ちょうどお釈迦様は法華経の説法の最中であった。しかし、韋提夫人の苦しみを感じられたお釈迦様はまず目の前の韋提夫人を救わなければならないと思われ、説法を中断し、韋提夫人の所へ向かわれたのである。だからこそ、韋提夫人にとってお釈迦様は恩徳広大なのである。しかし、そんなお釈迦様に対して、韋提夫人は恨みのつぶてをぶつけることしかなかった。なぜ私はこんな親不孝な阿闍世を生んだのでしょう。いや、阿闍世は素直で優しい子供だった。そんな阿闍世をそそのかしたのは、あの提婆よ。提婆が憎い。でも、あの提婆とお釈迦様はいとこでしょ。お釈迦様があまりにも偉大だから、提婆が妬んでこんなことをしたのでしょう。真実から言ったならば、苦しみは自分の心が生み出したものなのに、それが分からず、誰かが私を苦しめているとしか思えない。だからこそ、お釈迦様が悪いと、助けに来てくれたお釈迦様までも悪者にできる。

その恨みの話をただ無言で聞かれたお釈迦様に対し、こんなに恨みをぶつけても反応してくれない偉大夫人は、いよいよ苦しみ、そして、体を投げ出し、私はこんな地獄のような世界はもうたくさん、来世は幸せな世界に生まれたい。どうかお釈迦様、幸せな世界に生まれる方法を教えて下さい。と懇願した。

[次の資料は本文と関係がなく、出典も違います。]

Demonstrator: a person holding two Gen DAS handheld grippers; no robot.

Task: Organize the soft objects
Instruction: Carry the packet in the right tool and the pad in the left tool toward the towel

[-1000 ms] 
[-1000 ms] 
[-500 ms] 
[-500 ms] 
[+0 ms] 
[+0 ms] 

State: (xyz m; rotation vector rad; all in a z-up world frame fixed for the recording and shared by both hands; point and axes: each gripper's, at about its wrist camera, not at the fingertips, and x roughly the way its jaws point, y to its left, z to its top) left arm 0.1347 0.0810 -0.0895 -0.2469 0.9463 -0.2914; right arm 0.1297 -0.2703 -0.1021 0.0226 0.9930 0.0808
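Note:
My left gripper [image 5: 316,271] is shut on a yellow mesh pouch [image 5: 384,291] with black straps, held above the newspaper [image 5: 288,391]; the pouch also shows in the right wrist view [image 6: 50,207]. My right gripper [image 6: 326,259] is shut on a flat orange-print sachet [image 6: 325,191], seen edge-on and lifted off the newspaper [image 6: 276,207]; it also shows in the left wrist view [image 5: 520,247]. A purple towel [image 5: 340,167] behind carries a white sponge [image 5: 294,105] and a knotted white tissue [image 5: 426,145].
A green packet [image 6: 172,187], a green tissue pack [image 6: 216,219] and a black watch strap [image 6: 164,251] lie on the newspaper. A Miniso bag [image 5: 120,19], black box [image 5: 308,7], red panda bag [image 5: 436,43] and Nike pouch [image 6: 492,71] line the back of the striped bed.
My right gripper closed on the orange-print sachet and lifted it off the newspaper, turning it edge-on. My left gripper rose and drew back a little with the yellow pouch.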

その言葉を聞かれたお釈迦様は眉間の白豪相から、光を放ち、諸仏方の浄土を見せられた。偉大夫人はその素晴らしさに感動しながらも、その中でひときわ輝く浄土を見つけ、あの浄土は誰の浄土ですか?と聞かれた。

それに対してお釈迦様は偉大夫人よ、よく気づかれたか、あの浄土は阿弥陀仏の極楽浄土であるぞ。と言われた。

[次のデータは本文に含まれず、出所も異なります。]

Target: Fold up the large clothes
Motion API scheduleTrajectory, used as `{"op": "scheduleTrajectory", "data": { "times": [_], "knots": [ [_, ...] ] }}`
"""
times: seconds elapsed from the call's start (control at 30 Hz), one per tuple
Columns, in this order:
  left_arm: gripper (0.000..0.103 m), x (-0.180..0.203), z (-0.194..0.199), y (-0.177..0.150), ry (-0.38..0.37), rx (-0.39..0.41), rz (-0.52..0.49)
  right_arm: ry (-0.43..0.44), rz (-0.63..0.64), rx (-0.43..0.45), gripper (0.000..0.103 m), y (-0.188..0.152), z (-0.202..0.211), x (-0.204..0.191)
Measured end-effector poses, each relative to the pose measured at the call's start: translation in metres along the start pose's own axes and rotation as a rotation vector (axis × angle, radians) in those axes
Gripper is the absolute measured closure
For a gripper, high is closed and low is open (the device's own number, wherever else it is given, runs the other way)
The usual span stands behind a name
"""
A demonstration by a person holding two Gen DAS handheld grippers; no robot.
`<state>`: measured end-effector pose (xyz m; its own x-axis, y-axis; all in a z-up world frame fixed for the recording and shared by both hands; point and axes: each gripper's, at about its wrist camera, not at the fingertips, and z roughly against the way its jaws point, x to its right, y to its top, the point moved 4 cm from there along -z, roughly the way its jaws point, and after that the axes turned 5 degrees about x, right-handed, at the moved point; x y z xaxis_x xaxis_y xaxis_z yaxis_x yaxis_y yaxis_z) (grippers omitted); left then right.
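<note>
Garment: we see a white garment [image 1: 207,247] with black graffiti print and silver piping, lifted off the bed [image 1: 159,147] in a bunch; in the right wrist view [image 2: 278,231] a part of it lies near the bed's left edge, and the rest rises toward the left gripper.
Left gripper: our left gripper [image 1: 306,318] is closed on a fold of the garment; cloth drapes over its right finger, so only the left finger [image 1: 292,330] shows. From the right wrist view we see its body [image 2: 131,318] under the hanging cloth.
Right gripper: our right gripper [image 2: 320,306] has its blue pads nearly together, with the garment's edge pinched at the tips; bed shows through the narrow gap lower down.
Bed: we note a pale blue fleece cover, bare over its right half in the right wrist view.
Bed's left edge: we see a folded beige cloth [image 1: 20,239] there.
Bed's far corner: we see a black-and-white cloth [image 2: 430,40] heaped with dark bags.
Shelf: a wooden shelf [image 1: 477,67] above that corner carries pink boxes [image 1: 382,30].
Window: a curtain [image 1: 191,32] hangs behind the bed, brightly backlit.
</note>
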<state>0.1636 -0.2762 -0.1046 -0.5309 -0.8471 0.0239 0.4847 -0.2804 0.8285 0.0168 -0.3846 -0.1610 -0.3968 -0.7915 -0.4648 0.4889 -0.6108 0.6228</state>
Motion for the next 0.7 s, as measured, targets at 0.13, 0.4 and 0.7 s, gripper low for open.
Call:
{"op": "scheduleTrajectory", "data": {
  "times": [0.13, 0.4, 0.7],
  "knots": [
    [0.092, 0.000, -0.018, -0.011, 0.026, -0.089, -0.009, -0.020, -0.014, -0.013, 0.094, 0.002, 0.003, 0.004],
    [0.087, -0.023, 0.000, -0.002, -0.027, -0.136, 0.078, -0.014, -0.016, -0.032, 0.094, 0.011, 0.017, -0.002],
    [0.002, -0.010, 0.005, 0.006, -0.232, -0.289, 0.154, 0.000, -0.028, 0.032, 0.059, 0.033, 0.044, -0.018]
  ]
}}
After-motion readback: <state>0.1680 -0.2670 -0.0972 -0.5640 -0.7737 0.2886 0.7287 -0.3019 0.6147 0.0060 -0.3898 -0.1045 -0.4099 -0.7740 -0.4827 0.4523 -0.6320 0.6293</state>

それを聞いた偉大夫人は、私はあの阿弥陀仏の極楽浄土へ生まれたいと願いを起こされた。


ここでお釈迦様は阿弥陀仏の極楽浄土へ生まれたいという願いを起こすことが目的だった。私たちは阿弥陀仏の極楽浄土に生まれたいと思うからこそ、頑張る。この気持ちを起こすことがお釈迦様がされたいことだったのです。